Your assignment:
Extract all of the data and reproduce it precisely.
▬▬▬▬▬▬
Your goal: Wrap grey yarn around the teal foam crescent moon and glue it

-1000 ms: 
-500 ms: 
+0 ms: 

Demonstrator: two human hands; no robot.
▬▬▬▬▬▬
Task solution:
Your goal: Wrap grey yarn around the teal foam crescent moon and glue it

-1000 ms: 
-500 ms: 
+0 ms: 

Demonstrator: two human hands; no robot.

This exercise has been worked through to completion.